Every Hwa Rang Do School should have at least a five-year plan. I have a ten-year plan for the entire Italian branch and for EU, but maybe I’m too presumptuous. Anyway, what I can say for sure is that ideas are the drivers of reality. If you don’t have a specific target or worse if you don’t have a target at all, it’s very hard to hit any mark. The target may change, but it must always exist otherwise every action is a waste of energy.

Having a target, a vision, for the organization means that we must plan accordingly and to plan before every situation before taking action. In this way, whatever structure we create is ready to face many problematic situations and increase the probability to survive the storms through the years.

“Is Hwa Rang Do good to me? Yes, and No, it gives me more headaches and heartaches! But, I made a commitment over 25 year ago. I tried to leave Hwa Rang Do many times, but the Art always pulled me back.” – Kuk Sa Nim Taejoon Lee

Hwa Rang Do asks for 100% of all what you can do and all of your potentials. Sometimes, it’s not easy to deal with what Hwa Rang Do requires and then we always have two choices: stay or leave. In spite of that, I believe that a person cannot really choose to stay or leave Hwa Rang Do. Every person is free to choose one way or another. However, I absolutely believe that it is the Art that chooses the person and not vice-versa.
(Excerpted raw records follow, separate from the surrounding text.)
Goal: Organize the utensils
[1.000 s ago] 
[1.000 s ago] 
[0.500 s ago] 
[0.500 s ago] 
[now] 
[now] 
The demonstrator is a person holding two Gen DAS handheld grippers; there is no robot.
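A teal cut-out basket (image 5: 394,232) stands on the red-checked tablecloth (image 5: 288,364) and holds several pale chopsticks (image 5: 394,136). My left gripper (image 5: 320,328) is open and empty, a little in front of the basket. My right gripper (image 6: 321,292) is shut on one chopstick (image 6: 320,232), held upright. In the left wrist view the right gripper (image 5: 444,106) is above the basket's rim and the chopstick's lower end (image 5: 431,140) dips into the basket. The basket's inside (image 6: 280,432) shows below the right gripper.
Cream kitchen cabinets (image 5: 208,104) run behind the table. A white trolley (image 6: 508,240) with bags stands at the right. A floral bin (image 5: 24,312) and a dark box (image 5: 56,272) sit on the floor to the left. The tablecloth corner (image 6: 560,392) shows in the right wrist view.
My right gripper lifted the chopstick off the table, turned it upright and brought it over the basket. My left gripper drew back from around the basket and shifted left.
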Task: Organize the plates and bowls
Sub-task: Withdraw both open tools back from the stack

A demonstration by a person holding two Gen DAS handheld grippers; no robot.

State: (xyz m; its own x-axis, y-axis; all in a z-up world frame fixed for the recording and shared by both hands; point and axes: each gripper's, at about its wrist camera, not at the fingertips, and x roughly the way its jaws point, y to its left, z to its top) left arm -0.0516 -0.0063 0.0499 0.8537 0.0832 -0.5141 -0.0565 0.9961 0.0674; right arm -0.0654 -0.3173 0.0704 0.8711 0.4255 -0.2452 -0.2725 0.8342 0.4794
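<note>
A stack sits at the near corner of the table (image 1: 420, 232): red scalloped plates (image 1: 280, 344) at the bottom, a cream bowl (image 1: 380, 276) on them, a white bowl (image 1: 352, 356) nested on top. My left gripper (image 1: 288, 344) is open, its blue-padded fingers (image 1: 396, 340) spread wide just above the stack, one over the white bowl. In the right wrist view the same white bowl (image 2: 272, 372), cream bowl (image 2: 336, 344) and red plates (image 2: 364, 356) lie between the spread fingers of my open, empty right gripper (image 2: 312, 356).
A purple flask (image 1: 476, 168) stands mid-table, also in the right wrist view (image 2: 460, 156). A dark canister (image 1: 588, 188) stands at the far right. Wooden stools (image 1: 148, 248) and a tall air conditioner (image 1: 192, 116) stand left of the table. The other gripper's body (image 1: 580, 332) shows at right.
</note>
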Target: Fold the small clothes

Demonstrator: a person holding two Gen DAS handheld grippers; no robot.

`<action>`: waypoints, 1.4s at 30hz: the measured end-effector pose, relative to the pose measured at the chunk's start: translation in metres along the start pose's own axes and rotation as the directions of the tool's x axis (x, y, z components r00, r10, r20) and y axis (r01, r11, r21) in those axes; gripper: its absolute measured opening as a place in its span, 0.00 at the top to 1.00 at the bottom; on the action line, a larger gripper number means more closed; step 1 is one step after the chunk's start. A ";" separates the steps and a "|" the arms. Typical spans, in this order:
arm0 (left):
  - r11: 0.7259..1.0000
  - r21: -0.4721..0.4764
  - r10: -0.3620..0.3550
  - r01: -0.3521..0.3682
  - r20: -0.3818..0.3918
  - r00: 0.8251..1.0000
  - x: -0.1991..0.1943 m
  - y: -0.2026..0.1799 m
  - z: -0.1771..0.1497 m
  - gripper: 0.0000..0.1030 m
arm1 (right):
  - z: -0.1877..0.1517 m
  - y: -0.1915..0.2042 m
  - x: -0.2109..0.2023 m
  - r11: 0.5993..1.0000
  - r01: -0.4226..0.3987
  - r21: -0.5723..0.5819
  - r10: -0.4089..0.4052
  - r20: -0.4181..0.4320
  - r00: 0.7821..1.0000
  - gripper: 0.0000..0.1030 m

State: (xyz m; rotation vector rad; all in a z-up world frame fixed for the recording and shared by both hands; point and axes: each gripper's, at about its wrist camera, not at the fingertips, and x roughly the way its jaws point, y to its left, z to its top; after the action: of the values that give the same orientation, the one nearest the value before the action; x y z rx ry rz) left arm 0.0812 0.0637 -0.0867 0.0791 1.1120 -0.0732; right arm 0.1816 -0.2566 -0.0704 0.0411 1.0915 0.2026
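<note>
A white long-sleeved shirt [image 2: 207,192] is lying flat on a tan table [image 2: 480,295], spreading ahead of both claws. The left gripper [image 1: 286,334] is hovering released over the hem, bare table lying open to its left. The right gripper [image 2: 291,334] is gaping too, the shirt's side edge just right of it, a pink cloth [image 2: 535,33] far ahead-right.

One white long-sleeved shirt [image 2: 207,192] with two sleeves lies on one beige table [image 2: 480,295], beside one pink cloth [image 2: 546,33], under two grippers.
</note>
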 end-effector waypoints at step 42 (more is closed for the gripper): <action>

Like a hero that gives his life for an ideal: can he really choose to give his life? Or is he what he is because he cannot avoid his fate?

“Spear fighting, sword and shield fighting and archery dueling will be implemented…” – Kuk Sa Nim Taejoon Lee

Yes, I think it’s possible and exciting. We never cease to progress, to move forward, onward, always moving. Kuksanim teaches us to be first and to not wait for others before we take action. So, at times more than not, to others we seem to be swimming upstream.